[February 12, 2019] Dealing with children can be an amazing experience; one filled with new things, high energy, and interesting challenges. Observing children at play with their peers opens new windows into the importance of how children progress to be likable youngsters. Their efforts are not that different from a balanced leader; one who seeks the right attitude and skill sets to navigate a volatile, uncertain, complex world.
As regular readers of this Senior Leadership Blog are aware, I volunteer to help young Boy Scouts become men who are capable of making informed, moral decisions. This effort begins by working with the boys to teach them how to be a balanced person.1 Mental fitness, physical health, spirituality, socialization, and meaningful work are all a part of this task.
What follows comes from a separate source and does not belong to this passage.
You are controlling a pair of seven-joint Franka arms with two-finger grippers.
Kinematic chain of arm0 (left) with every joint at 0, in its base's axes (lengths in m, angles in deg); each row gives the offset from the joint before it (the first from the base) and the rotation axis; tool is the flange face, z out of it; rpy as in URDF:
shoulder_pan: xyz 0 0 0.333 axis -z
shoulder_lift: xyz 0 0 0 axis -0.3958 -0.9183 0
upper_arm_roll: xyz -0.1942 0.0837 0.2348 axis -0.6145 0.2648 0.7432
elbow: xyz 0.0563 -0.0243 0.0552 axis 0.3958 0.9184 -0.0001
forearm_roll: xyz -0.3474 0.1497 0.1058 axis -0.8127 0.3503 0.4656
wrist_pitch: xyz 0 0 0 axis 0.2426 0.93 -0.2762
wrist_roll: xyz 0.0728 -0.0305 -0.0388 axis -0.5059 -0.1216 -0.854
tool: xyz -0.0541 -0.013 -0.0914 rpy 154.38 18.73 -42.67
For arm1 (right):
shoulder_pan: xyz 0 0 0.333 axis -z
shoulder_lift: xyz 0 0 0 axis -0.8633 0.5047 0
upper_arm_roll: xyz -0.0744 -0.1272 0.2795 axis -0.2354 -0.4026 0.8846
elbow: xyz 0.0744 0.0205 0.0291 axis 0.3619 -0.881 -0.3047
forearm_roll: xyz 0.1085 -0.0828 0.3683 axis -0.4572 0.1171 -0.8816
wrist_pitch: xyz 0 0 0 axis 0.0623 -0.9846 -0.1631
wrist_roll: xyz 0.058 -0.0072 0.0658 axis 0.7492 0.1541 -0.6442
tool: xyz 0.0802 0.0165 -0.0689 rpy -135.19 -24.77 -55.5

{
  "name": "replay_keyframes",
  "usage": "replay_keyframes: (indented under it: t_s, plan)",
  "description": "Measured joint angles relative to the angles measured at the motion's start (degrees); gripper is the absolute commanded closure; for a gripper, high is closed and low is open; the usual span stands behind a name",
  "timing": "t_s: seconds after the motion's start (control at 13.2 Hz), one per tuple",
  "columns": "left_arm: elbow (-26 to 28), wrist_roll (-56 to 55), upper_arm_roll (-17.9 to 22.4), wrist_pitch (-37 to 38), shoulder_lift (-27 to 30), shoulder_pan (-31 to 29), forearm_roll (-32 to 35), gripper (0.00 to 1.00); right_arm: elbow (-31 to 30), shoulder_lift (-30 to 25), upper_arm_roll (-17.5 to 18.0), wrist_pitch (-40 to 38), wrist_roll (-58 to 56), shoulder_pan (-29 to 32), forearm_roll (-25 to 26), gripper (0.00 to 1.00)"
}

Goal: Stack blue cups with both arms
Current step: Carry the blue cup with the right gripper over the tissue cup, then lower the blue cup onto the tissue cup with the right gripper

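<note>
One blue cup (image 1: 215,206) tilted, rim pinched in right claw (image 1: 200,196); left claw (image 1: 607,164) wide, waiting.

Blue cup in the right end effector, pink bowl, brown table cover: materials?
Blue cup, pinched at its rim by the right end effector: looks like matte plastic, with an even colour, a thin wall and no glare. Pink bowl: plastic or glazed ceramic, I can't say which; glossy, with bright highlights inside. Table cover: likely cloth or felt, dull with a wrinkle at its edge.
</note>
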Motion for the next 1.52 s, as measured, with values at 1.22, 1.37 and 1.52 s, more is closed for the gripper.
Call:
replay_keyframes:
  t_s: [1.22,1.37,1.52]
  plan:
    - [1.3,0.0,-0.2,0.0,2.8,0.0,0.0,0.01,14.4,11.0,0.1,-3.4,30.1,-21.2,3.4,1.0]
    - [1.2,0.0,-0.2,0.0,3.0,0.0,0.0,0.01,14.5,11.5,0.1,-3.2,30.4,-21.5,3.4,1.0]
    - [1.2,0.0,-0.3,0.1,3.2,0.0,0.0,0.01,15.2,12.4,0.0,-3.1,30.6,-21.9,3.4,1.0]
It’s not an easy task, and my hat goes off to primary school teachers who do this every day.
A truly balanced leader is one who can 1) lead people to both accomplish their missions and take responsibility for their care, as well as 2) maintain their balance (as noted above). To sail in the choppy waters of the real world requires good decision making and that is what we teach them. But we add to this by showing what is personally balance through maintaining good psychological, spiritual, and physical health.
Less balanced leadership methods are often unstable or unworkable. We’ve all seen the narcissistic and self-important leader who functions best in a toxic work environment. This person is inwardly focused, and while they might care strongly about getting the mission accomplished, they have little desire to care for their followers.
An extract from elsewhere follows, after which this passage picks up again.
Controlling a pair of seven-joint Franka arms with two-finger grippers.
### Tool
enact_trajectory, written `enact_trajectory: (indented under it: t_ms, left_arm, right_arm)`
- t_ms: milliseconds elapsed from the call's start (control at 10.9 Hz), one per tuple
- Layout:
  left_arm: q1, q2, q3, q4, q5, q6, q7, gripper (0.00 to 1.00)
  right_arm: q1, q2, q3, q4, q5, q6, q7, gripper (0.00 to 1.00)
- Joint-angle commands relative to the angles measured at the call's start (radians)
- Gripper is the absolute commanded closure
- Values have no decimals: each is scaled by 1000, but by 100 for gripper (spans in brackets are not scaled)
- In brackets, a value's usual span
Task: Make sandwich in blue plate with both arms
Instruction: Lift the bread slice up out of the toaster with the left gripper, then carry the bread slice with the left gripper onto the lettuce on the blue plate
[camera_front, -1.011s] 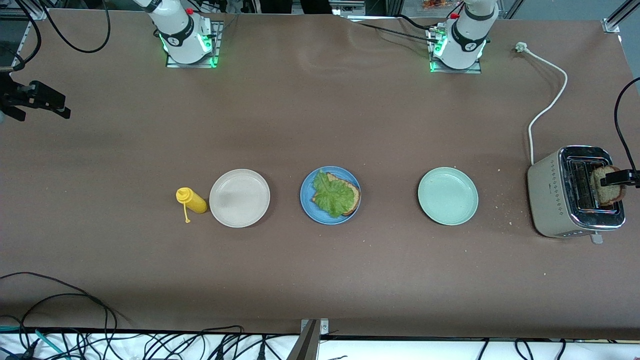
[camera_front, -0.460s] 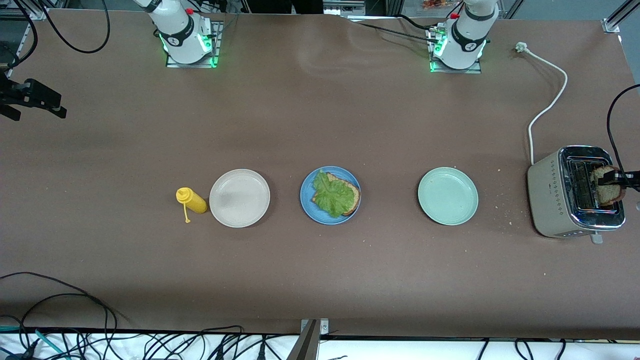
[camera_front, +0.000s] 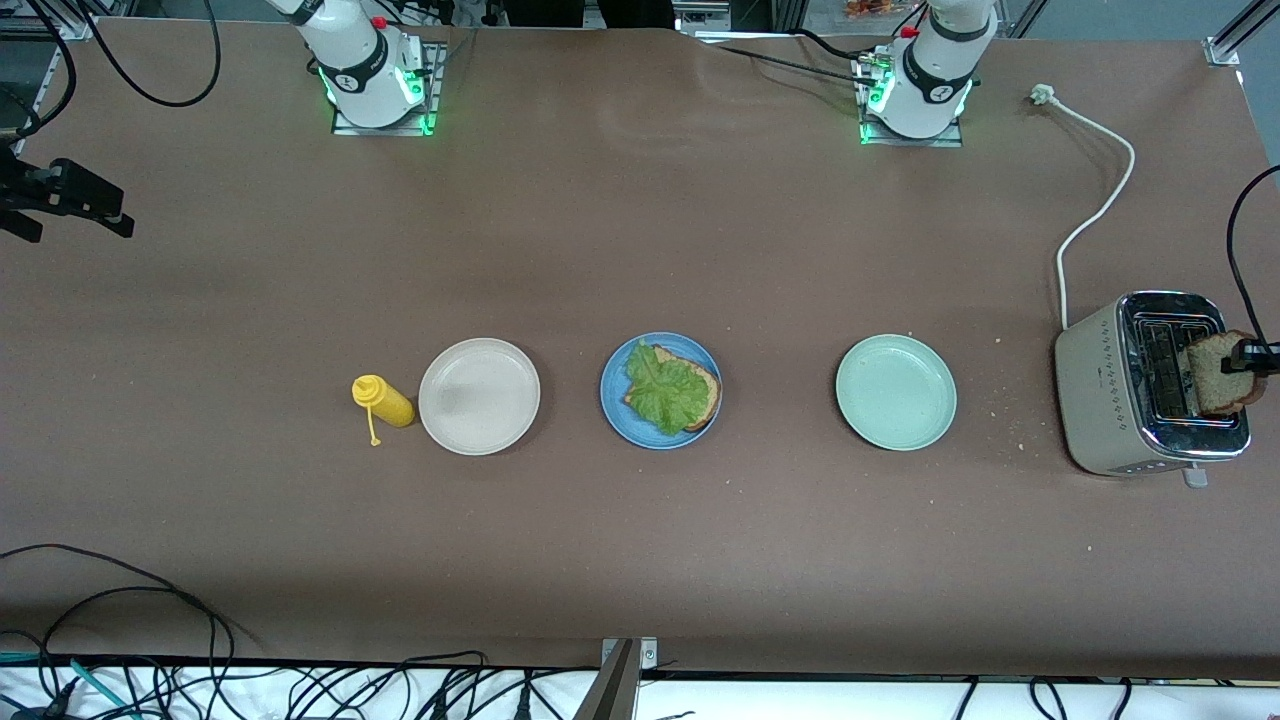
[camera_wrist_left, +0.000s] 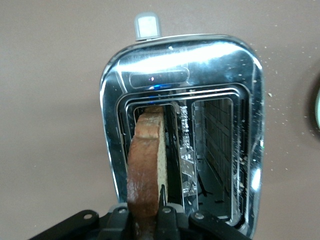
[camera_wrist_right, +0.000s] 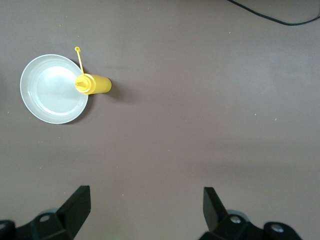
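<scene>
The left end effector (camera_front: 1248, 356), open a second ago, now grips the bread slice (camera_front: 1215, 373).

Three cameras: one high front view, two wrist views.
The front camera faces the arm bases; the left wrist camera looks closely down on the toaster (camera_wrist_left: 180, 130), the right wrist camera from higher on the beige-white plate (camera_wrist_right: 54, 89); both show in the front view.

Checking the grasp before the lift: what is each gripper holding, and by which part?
The left gripper pinches the bread slice by its top crust edge, over the toaster. The right gripper holds nothing.
</scene>
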Motion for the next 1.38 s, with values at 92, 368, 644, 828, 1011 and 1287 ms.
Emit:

Balanced leadership means being able to convince people to agree on a common goal and then provide the vision, methods, and resources to get the job done. This leadership is not just for big business but for all levels and sizes of organizations. The smallest family unit, for example, is always in need of someone who can employ a balanced way to hold the family together and keep care for them.
Human negotiation is a challenge when an inexperienced and unbalanced leader is unskilled. That is why we give our Boy Scouts many occasions to practice their leadership efforts. We provide oversight to ensure all goes well and they do so in a safe environment. We also never let them forget that doing the right thing, the morally right thing, is what makes the difference.
- When working with boys, it sometimes seems like we are working in a befuddled environment. The aspirations and motivations these young boys are bringing with them are difficult to understand and manage. Just getting them to focus and pay attention is challenging enough but then we add the demand to burn off physical energy; this can be tiring to an older fellow like me.